When it comes to putting money back in taxpayers' pockets, not all tax cuts are the same.
Hoosiers have a pick of candidates looking to succeed Gov. Mitch Daniels who are ready to slash their taxes for them. Republican Mike Pence has proposed cutting the state's personal income tax by 10 percent, and Democrat John Gregg wants to eliminate the state's sales gasoline tax and the corporate income tax for companies with physical headquarters in Indiana.
There's no doubt that just about every Hoosier politician wants to cut state taxes.
"Past some point of safety, it's better to leave the money with the taxpayer who earned it than let it burn a hole in the pocket of government," Daniels said before setting off on a motorcycle rally from the Statehouse. The comment won him plenty of applause from assembled motorcyclists joining Daniels for his "last roundup" as governor on a ride to French Lick.
Workers commuting between Indianapolis' doughnut counties and downtown Indy might get more out of Gregg's proposal if they earn around $50,000 a year and drive an SUV. Make that commuter a lawyer in a Toyota Prius and the Pence plan starts to look more appealing.
Analysts with the liberal group The Institute on Taxation and Economic Policy weighed in on Pence's plan last week, saying it would give more money back to richer Hoosiers. (Someone earning $250,000 a year will obviously get back more money from an income tax cut than someone earning $40,000.)

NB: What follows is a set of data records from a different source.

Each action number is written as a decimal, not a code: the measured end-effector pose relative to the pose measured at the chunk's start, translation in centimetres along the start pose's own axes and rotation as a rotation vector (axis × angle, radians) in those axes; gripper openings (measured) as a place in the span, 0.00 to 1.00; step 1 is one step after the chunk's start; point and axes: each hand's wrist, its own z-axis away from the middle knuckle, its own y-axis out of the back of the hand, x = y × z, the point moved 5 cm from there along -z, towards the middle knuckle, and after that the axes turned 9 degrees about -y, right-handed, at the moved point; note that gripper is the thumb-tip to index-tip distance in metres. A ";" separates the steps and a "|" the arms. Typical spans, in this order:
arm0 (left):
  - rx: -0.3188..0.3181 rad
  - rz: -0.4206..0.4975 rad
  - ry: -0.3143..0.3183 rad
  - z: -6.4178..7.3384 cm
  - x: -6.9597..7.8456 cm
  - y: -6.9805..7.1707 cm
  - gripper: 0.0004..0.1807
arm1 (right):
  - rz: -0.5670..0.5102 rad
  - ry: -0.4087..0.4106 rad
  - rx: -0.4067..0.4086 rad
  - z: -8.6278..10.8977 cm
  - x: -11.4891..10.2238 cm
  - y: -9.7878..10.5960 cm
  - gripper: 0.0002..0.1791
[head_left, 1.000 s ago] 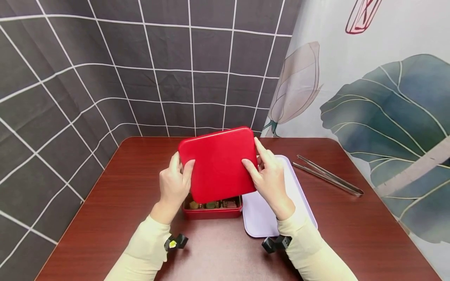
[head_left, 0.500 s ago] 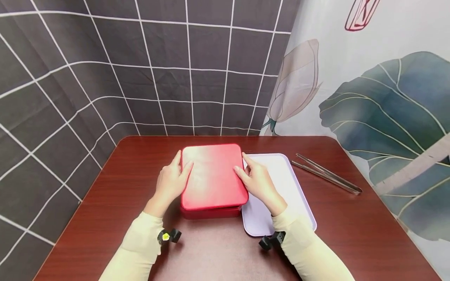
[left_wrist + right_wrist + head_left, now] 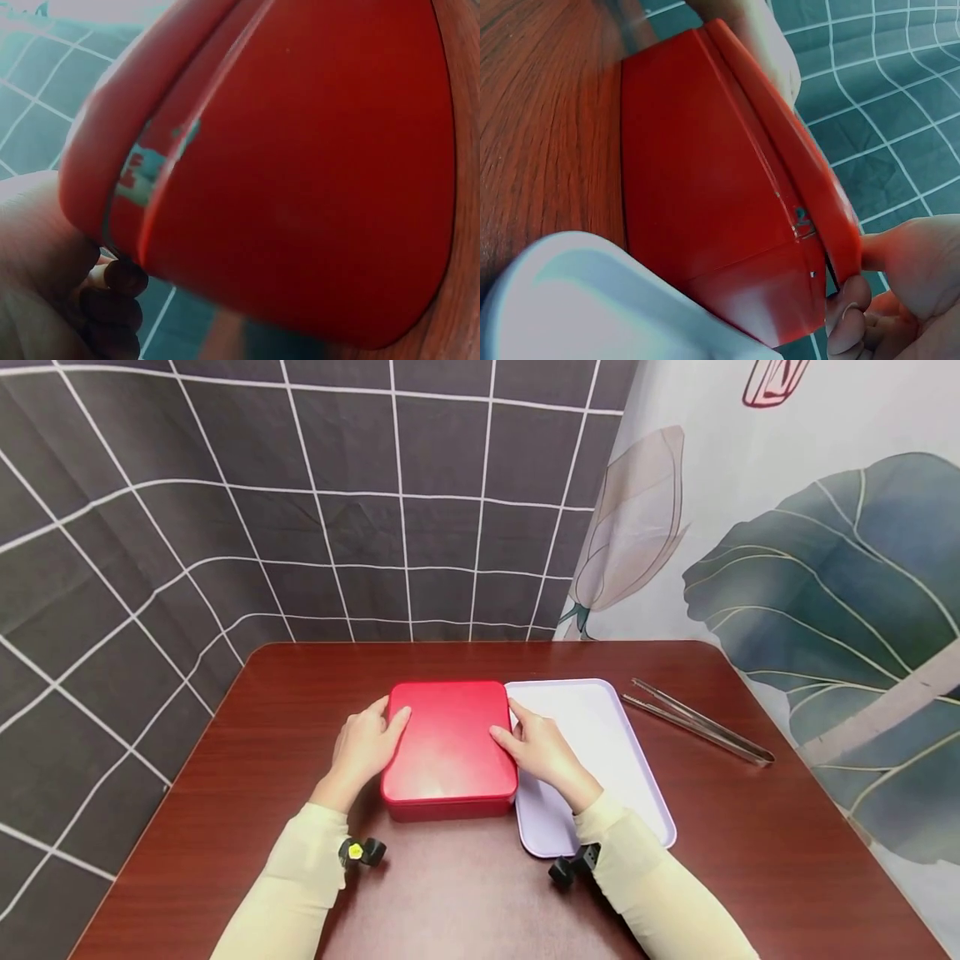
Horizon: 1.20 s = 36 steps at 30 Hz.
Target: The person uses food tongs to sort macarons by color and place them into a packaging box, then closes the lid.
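A red rectangular lid (image 3: 450, 739) lies over a red tin box (image 3: 450, 811) in the middle of the table. My left hand (image 3: 362, 745) holds the lid's left edge, thumb on top and fingers curled beneath the rim. On the opposite side, my right hand (image 3: 546, 750) pinches the right edge in the same way. Both wrist views show a narrow seam between lid and box; chipped paint marks the box wall (image 3: 315, 165) near it. In the right wrist view the curled fingers (image 3: 847, 322) sit right at the lid's rim. The box's contents are hidden.
A pale lilac tray (image 3: 592, 727) lies against the box's right side, partly under my right forearm. Metal tongs (image 3: 697, 722) rest on the wooden table (image 3: 247, 793) farther right. A dark grid-patterned curtain (image 3: 337, 527) hangs behind the table, a floral one (image 3: 810, 560) at right.
Both hands have lowered the lid from a raised, tilted position onto the box, covering the contents that showed earlier. It has since turned straight and settled. Tray and tongs have stayed put.
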 end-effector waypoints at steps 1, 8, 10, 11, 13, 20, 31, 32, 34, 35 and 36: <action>-0.002 0.000 0.002 0.0 0.0 -0.1 0.33 | 0.004 -0.001 0.001 -0.1 0.0 0.0 0.36; -0.029 0.009 0.008 -0.1 -0.4 -0.5 0.32 | 0.040 -0.014 -0.010 -0.2 0.1 -0.5 0.34; -0.030 0.007 0.007 -0.1 -0.6 -0.5 0.32 | 0.048 -0.018 -0.012 -0.2 0.1 -0.6 0.35; -0.031 0.007 0.007 -0.2 -0.6 -0.5 0.32 | 0.051 -0.018 -0.009 -0.2 0.1 -0.7 0.35; -0.035 0.013 0.008 -0.2 -0.8 -0.5 0.32 | 0.052 -0.019 -0.004 -0.3 0.0 -0.7 0.36; -0.090 0.054 0.037 -0.3 -1.8 -0.8 0.34 | 0.064 -0.023 -0.004 -0.3 -0.2 -1.1 0.37; -0.176 0.098 0.018 -1.2 -2.4 -1.5 0.35 | 0.067 -0.026 -0.060 -0.6 0.0 -1.3 0.37; -0.183 0.096 0.009 -1.4 -2.4 -1.5 0.34 | 0.074 -0.026 -0.072 -0.8 0.0 -1.2 0.38; -0.198 0.085 -0.011 -1.7 -2.3 -1.5 0.33 | 0.084 -0.020 -0.102 -1.3 -0.1 -1.0 0.40; -0.207 0.083 -0.019 -1.8 -2.2 -1.5 0.33 | 0.094 -0.022 -0.116 -1.7 -0.2 -0.9 0.41; -0.217 0.080 -0.032 -2.0 -2.2 -1.5 0.32 | 0.104 -0.023 -0.132 -2.0 -0.3 -0.9 0.43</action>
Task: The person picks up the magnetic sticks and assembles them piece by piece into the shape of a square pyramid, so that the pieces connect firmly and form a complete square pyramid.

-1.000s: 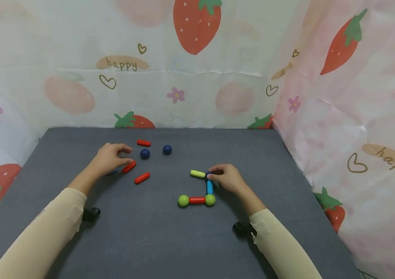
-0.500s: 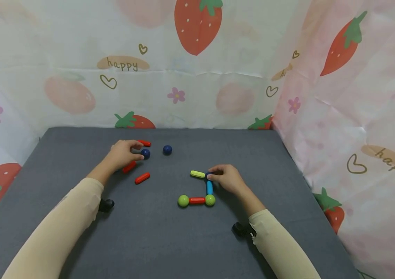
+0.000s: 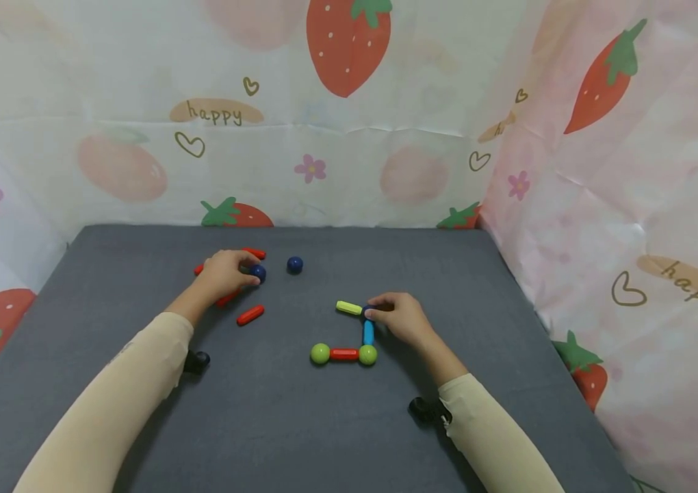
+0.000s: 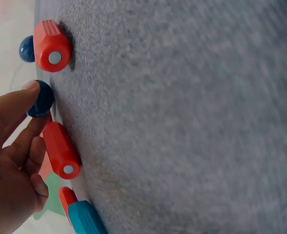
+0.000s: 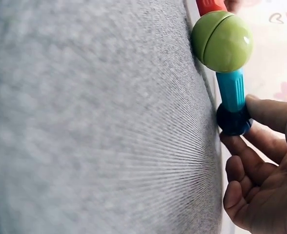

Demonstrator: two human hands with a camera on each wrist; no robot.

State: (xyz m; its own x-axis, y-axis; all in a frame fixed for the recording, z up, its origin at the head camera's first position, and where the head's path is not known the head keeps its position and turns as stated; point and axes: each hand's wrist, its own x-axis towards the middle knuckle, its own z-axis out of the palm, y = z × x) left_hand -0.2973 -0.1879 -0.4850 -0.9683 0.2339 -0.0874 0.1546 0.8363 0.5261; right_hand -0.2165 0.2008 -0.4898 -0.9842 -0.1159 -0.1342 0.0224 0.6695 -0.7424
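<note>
In the head view my left hand (image 3: 222, 274) pinches a dark blue ball (image 3: 258, 274) on the left half of the table. The left wrist view shows thumb and fingertips on this ball (image 4: 42, 99). My right hand (image 3: 404, 318) pinches another dark blue ball (image 3: 368, 311). A yellow-green stick (image 3: 349, 307) reaches left from that ball, and a blue stick (image 3: 368, 333) runs toward me. The blue stick ends at a green ball (image 3: 367, 355). From there a red stick (image 3: 344, 354) leads to a second green ball (image 3: 320, 353).
A loose red stick (image 3: 250, 315) lies right of my left forearm. More red sticks, partly hidden, surround the left hand, with a blue stick (image 4: 87, 218) in the left wrist view. Another dark blue ball (image 3: 295, 265) sits farther back on the grey tabletop (image 3: 300, 424).
My left hand has moved right from beside a red stick and now grips the dark blue ball. The right hand keeps its hold, while the joined sticks and balls have shifted slightly left.
</note>
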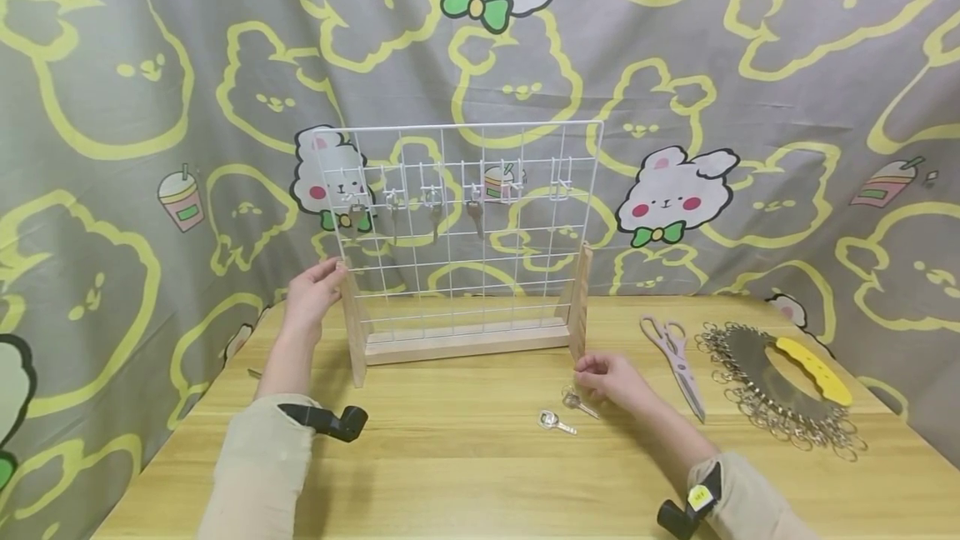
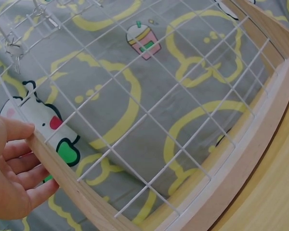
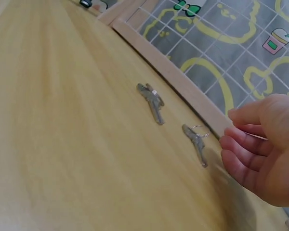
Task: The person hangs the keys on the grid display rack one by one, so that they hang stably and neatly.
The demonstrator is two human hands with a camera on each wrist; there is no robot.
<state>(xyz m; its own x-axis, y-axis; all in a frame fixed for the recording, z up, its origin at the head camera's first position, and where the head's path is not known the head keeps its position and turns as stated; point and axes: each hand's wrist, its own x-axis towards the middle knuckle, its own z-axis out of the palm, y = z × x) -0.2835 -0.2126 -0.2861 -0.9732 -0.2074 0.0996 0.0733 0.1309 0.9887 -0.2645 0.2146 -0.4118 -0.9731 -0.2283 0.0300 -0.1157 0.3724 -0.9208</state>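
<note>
A white wire grid rack [image 1: 453, 229] stands upright in wooden supports. My left hand [image 1: 313, 294] holds the top of its left wooden post [image 2: 70, 180], thumb on one side and fingers on the other. Several keys [image 1: 474, 205] hang from hooks along the rack's upper part. At the foot of the right wooden post [image 1: 580, 307] is my right hand [image 1: 617, 382], fingers loosely bent; nothing shows in its grasp. Contact with the post cannot be made out. Beside that hand lie two loose keys on the table, one nearer key [image 3: 196, 143] and another key [image 3: 151, 102], each with a ring.
Purple-handled scissors [image 1: 675, 361] lie to the right of my right hand. Farther right is a yellow-handled metal plate [image 1: 813, 369] fringed with many rings. Two hooks [image 1: 561, 177] at the grid's right carry no key. A patterned curtain [image 1: 675, 107] hangs behind the wooden table [image 1: 450, 473].
</note>
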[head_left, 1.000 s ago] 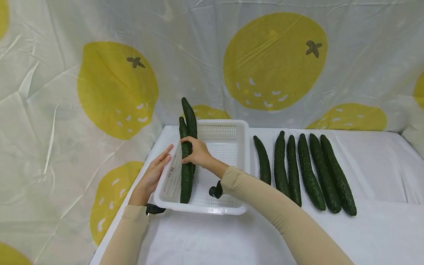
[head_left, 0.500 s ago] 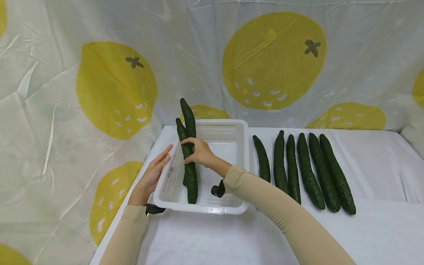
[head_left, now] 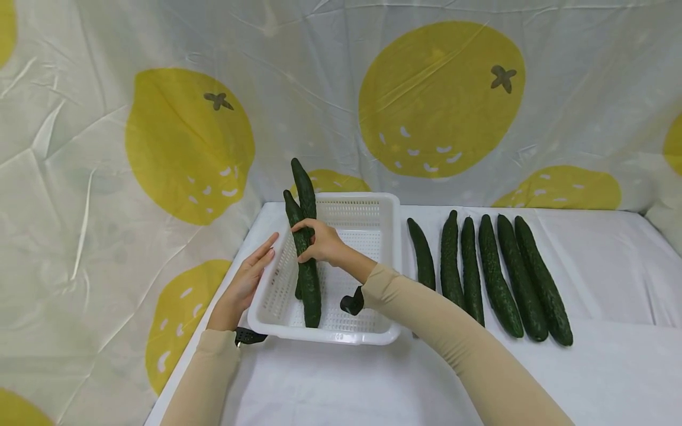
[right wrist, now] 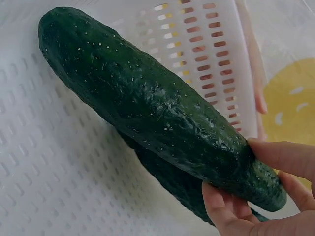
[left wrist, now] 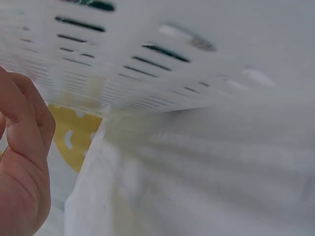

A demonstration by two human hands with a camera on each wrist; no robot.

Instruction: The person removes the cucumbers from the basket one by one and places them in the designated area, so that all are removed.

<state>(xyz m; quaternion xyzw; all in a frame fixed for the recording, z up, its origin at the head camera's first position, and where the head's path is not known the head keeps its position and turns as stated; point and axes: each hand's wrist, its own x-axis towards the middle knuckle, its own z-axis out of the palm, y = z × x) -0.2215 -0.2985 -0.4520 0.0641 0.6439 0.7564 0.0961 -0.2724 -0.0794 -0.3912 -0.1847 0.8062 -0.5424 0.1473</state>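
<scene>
A dark green cucumber (head_left: pixel 311 296) slants over the left side of a white perforated basket (head_left: pixel 395 248). My right hand (head_left: pixel 324 242) grips it between thumb and fingers near its middle in the head view. Behind it, a second cucumber (head_left: pixel 303 183) leans with its top above the basket's far left rim; the right wrist view shows this lower cucumber (right wrist: pixel 170 179) partly hidden under the held one. My left hand (head_left: pixel 246 281) lies along the outside of the basket's left wall, fingers straight. In the left wrist view, part of that hand (left wrist: pixel 24 157) shows beside the slotted wall.
Several cucumbers (head_left: pixel 498 278) lie side by side on the white cloth (head_left: pixel 613 361) to the right of the basket; my right sleeve (head_left: pixel 426 319) crosses in front of some. A lemon-print sheet (head_left: pixel 309 89) hangs close behind and on the left.
The held cucumber has tilted: its near end swung right and its far end slightly left. My right hand shifted slightly right with it. My left hand and the basket stayed put.
</scene>
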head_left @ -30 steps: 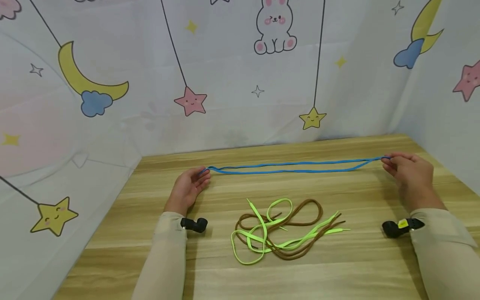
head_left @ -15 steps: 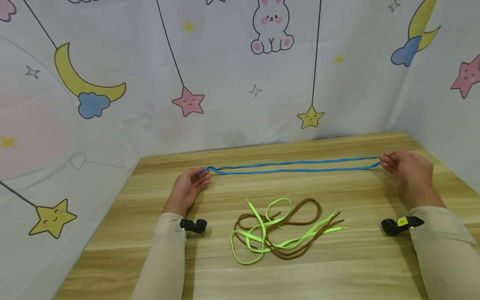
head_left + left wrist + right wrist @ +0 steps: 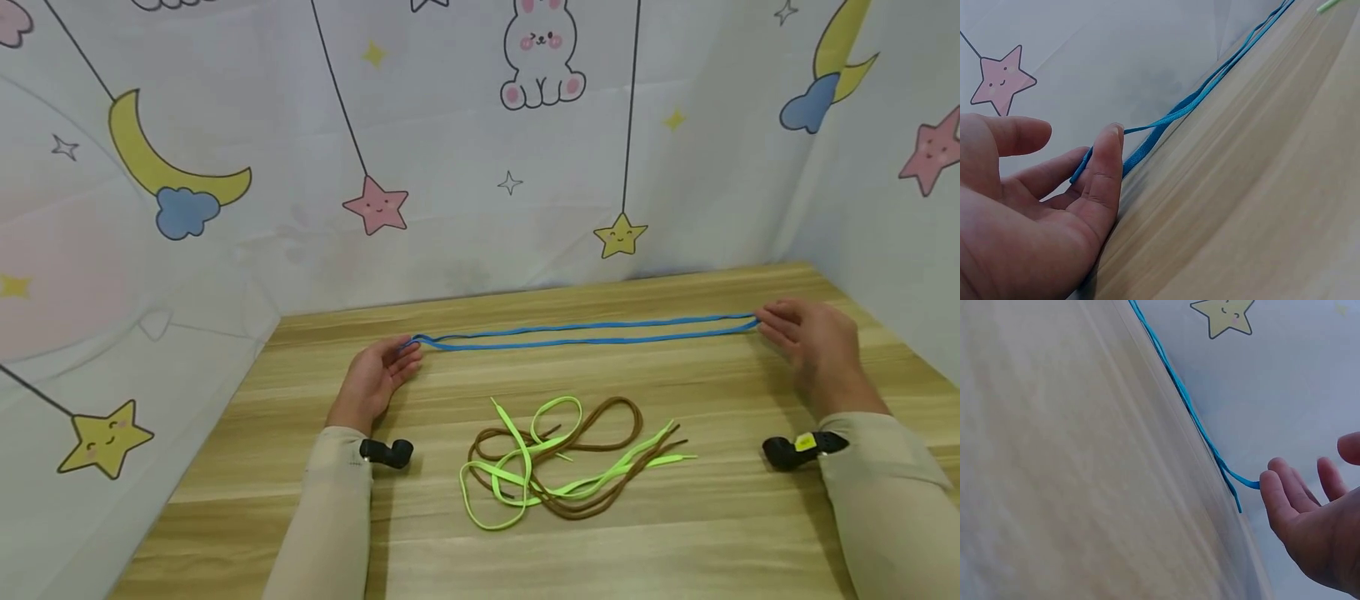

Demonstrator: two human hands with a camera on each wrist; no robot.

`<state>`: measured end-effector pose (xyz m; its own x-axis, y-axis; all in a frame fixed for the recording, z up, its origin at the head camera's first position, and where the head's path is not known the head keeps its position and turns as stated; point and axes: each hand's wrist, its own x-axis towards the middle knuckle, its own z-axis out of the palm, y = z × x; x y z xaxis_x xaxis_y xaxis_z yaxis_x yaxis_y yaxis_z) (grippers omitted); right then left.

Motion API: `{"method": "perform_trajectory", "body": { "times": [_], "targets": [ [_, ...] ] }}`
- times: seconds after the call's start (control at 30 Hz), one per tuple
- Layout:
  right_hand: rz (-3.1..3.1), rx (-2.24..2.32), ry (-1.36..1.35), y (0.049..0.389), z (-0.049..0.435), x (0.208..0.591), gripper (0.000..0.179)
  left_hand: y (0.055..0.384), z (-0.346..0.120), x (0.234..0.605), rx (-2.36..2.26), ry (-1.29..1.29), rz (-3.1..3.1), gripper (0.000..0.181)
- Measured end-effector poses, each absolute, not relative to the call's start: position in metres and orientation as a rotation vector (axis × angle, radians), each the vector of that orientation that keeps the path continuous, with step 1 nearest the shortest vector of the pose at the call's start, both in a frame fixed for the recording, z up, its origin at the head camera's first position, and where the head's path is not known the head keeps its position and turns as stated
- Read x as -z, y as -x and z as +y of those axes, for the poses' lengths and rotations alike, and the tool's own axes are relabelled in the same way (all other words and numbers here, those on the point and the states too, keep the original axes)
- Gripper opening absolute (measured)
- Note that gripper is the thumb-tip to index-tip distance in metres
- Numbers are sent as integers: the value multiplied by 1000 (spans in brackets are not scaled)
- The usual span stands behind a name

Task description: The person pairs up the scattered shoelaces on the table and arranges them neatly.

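A blue shoelace [image 3: 585, 342] is stretched sideways in two strands across the back of the table, between the hands. At its left end is the left hand [image 3: 372, 379]. In the left wrist view the lace end [image 3: 1081, 166] lies among the fingers, and the thumb [image 3: 1025, 135] stands apart from them. The right hand [image 3: 823, 346] is at the other end with fingers mostly straight. In the right wrist view a strand [image 3: 1244, 481] reaches its fingertips, the thumb is apart, and a loose lace tip [image 3: 1239, 505] lies beside them.
A green lace [image 3: 528, 458] and a brown lace [image 3: 637, 412] lie tangled on the wooden table [image 3: 675, 533], nearer the person. A white printed cloth [image 3: 450, 125] stands behind the table and at its sides.
The right hand has shifted slightly left along the blue lace, and the two strands have spread apart near it. The left hand and the other laces keep their places.
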<state>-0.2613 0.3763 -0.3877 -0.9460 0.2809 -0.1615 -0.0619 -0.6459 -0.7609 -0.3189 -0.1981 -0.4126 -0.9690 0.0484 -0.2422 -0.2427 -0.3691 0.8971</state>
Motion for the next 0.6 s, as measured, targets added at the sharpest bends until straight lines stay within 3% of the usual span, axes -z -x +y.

That prompted Gregg to blast the Pence measure as a handout for the wealthy.
"Any proposed tax cut should be fair to all Hoosiers, while also improving Indiana as a place to live and work," Gregg spokesman Daniel Altman wrote in an emailed response to questions. "That is why John has proposed tax cuts that will benefit all Hoosiers, ease the pain at the pump, spur job creation and help middle class families offset the costs of daycare."
The Pence team, relying on information from The Tax Foundation, a conservative group, points out that on the surface it may seem like anyone earning six figures is well-off, but many small businesses file using the income tax, rather than incorporating. Therefore, Pence says, cutting the income tax would help both workers and business owners.
"Mike Pence's proposed tax cut is pro-taxpayer and pro-business," Pence spokeswoman Christy Denault said in an email. "Mike's plan increases take-home pay for Hoosiers and provides permanent relief for our small businesses."
If this sounds achingly like the presidential battle being waged between President Barack Obama and former Massachusetts Gov. Mitt Romney and the split between Congressional Democrats and Republicans, it should. It's almost an exact mirror of the wars being waged in Washington.
Democrats, like Gregg, say taxes should be "fair," while Republicans, like Pence, say taxes are an ailment that calls for "relief." Congressional Democrats balk at extending the Bush-era tax cuts for anyone making more than $250,000 a year, while Republicans accuse them of killing jobs.
Indiana candidates just tend to be more genial.
There's been no lack of tax-cutting in Indiana over the last few years. Lawmakers approved a phase-out of the state's inheritance tax earlier this year and a large cut in the corporate income tax last year.
They also put in place new controls to either trigger refunds if the state accumulates enough money, as is the case with Daniels' automatic tax refund, or limit how much property taxes can be raised (though they paid for the latter measure with a hike in the state sales tax).
The numbers can be eye-numbing, but the principles are simple.
Consumption taxes, like the sales tax and gas tax, place more of the cost of government on poorer residents. Liberals, meanwhile, hold up the income tax — and, increasingly, taxes on investments, like the capital gains tax — as a means for redistributing wealth.
In November, there will be a choice for just about everyone depending on who they think should pay for things like education and roads.